▶ **WHAT YOU NEED TO DO**
Reproduce the listing in full, pictures excluded.

▶ **DATA EXCERPT**
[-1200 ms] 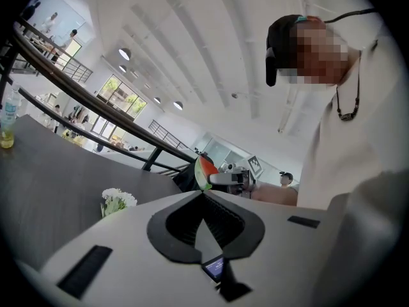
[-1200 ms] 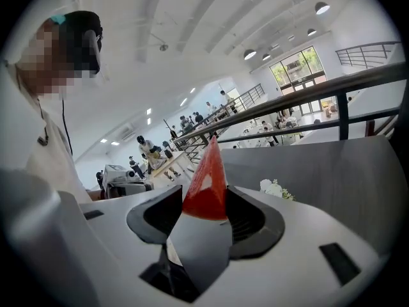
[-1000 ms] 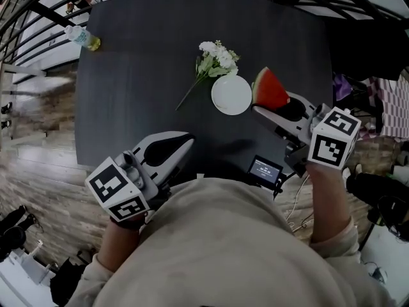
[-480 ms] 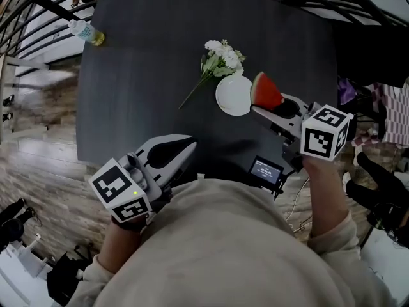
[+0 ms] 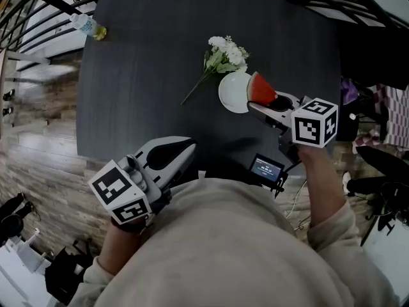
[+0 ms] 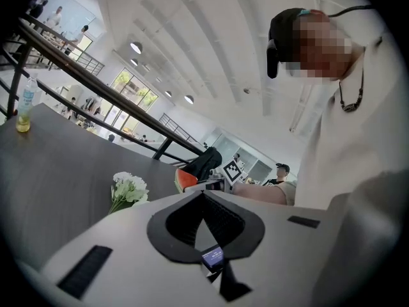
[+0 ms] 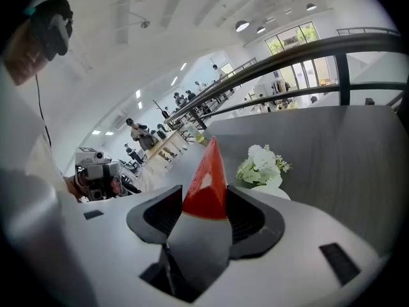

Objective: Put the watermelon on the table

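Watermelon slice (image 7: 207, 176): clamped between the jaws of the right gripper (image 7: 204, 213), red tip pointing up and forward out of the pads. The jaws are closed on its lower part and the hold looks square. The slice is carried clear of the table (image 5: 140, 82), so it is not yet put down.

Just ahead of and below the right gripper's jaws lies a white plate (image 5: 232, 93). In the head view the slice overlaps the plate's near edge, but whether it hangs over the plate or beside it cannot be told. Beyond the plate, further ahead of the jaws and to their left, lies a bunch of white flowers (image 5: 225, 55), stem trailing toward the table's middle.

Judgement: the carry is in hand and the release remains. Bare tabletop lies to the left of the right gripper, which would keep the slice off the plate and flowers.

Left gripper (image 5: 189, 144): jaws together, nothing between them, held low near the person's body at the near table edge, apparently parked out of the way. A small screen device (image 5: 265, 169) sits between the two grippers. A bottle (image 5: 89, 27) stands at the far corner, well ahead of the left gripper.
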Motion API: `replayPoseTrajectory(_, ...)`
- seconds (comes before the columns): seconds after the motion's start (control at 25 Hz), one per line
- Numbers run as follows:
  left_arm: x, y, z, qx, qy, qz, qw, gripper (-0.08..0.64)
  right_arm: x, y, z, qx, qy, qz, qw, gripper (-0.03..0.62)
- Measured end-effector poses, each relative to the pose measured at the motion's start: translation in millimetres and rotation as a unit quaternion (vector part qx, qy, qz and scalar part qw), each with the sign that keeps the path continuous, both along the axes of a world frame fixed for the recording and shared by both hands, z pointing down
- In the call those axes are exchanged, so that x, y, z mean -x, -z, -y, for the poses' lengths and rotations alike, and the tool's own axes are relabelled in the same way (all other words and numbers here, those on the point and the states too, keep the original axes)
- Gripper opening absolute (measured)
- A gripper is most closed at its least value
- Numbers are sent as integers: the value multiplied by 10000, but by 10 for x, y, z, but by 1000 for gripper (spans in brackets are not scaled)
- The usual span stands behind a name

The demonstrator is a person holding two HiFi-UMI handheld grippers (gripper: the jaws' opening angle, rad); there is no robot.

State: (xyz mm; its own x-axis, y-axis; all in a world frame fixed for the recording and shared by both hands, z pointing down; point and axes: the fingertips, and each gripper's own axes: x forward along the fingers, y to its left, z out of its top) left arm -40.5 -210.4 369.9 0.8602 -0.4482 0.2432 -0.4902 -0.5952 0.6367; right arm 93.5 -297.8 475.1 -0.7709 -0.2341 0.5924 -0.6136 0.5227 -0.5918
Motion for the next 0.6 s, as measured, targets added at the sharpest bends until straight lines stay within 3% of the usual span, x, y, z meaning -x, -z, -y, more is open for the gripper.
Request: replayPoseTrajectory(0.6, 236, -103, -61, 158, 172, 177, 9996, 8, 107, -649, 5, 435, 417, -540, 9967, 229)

▶ **PROBLEM SOLUTION**
[-1200 ms] 
[-1200 ms] 
[-1000 ms] 
[-480 ms] 
[+0 ms] 
[+0 ms] 
[+0 ms] 

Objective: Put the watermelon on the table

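Watermelon slice (image 7: 207, 176): clamped between the jaws of the right gripper (image 7: 204, 213), red tip pointing up and forward out of the pads. The jaws are closed on its lower part and the hold looks square. The slice is carried clear of the table (image 5: 140, 82), so it is not yet put down.

Just ahead of and below the right gripper's jaws lies a white plate (image 5: 232, 93). In the head view the slice overlaps the plate's near edge, but whether it hangs over the plate or beside it cannot be told. Beyond the plate, further ahead of the jaws and to their left, lies a bunch of white flowers (image 5: 225, 55), stem trailing toward the table's middle.

Judgement: the carry is in hand and the release remains. Bare tabletop lies to the left of the right gripper, which would keep the slice off the plate and flowers.

Left gripper (image 5: 189, 144): jaws together, nothing between them, held low near the person's body at the near table edge, apparently parked out of the way. A small screen device (image 5: 265, 169) sits between the two grippers. A bottle (image 5: 89, 27) stands at the far corner, well ahead of the left gripper.
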Motion API: `replayPoseTrajectory(_, ...)`
- seconds (comes before the columns): seconds after the motion's start (control at 25 Hz), one per line
- Numbers run as follows:
  left_arm: x, y, z, qx, qy, qz, qw, gripper (-0.08..0.64)
  right_arm: x, y, z, qx, qy, qz, qw, gripper (-0.03..0.62)
- Measured end-effector poses, each relative to the pose measured at the motion's start: translation in millimetres and rotation as a unit quaternion (vector part qx, qy, qz and scalar part qw), each with the sign that keeps the path continuous, both along the axes of a world frame fixed for the recording and shared by both hands, z pointing down
- In the call those axes are exchanged, so that x, y, z mean -x, -z, -y, for the poses' lengths and rotations alike, and the tool's own axes are relabelled in the same way (all other words and numbers here, those on the point and the states too, keep the original axes)
- Gripper opening absolute (measured)
- A gripper is most closed at its least value
- Numbers are sent as integers: the value multiplied by 10000, but by 10 for x, y, z, but by 1000 for gripper (spans in brackets are not scaled)
- The usual span stands behind a name

The demonstrator is a person holding two HiFi-UMI handheld grippers (gripper: the jaws' opening angle, rad); there is no robot.

State: (xyz mm; its own x-axis, y-axis; all in a world frame fixed for the recording and shared by both hands, z pointing down; point and axes: the fingertips, and each gripper's own axes: x forward along the fingers, y to its left, z out of its top) left arm -40.5 -210.4 369.9 0.8602 -0.4482 0.2432 -0.4902 -0.5952 0.6367; right arm 93.5 -297.8 475.1 -0.7709 -0.2341 0.5924 -0.6136 0.5227 -0.5918
Motion for the next 0.6 s, as measured, targets added at the sharpest bends until straight lines stay within 3% of the usual span, x, y, z meaning -x, -z, -y, more is open for the gripper.
Request: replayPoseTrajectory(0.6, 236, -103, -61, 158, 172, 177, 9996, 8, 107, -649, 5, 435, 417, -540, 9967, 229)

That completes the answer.